**EXERCISE OBJECTIVE:**
A faithful copy of all the data below, please; leave no line out.
╭─ RECORDED INFORMATION
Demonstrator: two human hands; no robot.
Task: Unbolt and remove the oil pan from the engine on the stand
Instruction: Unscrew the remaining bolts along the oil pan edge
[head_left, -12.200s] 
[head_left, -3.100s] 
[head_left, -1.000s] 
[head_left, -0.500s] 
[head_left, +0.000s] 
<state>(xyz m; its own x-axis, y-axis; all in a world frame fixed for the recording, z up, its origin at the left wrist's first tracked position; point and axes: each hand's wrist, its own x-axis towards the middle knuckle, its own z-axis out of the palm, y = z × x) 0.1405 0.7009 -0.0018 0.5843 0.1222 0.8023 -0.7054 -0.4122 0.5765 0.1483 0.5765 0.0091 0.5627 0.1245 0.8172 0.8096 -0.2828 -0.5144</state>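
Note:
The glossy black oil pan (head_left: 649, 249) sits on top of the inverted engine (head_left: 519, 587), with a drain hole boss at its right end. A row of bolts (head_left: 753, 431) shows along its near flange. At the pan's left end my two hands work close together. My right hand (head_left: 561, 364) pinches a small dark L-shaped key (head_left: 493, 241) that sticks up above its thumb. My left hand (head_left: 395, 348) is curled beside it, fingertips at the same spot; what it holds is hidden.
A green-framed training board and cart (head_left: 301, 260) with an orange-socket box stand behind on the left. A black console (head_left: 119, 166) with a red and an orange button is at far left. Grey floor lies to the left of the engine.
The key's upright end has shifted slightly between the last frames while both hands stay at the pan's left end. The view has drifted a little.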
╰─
**RESPONSE AREA:**
Demonstrator: two human hands; no robot.
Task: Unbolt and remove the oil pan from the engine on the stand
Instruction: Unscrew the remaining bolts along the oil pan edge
[head_left, -12.200s] 
[head_left, -3.100s] 
[head_left, -1.000s] 
[head_left, -0.500s] 
[head_left, +0.000s] 
<state>(xyz m; its own x-axis, y-axis; all in a world frame fixed for the recording, z up, its origin at the left wrist's first tracked position; point and axes: each hand's wrist, its own x-axis towards the middle knuckle, its own z-axis out of the palm, y = z × x) 0.1405 0.7009 -0.0018 0.5843 0.1222 0.8023 -0.7054 -0.4122 0.5765 0.1483 0.5765 0.0091 0.5627 0.1245 0.8172 0.8096 -0.2828 -0.5144</state>
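Note:
The glossy black oil pan (head_left: 649, 249) sits on top of the inverted engine (head_left: 519, 587), with a drain hole boss at its right end. A row of bolts (head_left: 753, 431) shows along its near flange. At the pan's left end my two hands work close together. My right hand (head_left: 561, 364) pinches a small dark L-shaped key (head_left: 493, 241) that sticks up above its thumb. My left hand (head_left: 395, 348) is curled beside it, fingertips at the same spot; what it holds is hidden.
A green-framed training board and cart (head_left: 301, 260) with an orange-socket box stand behind on the left. A black console (head_left: 119, 166) with a red and an orange button is at far left. Grey floor lies to the left of the engine.
The key's upright end has shifted slightly between the last frames while both hands stay at the pan's left end. The view has drifted a little.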

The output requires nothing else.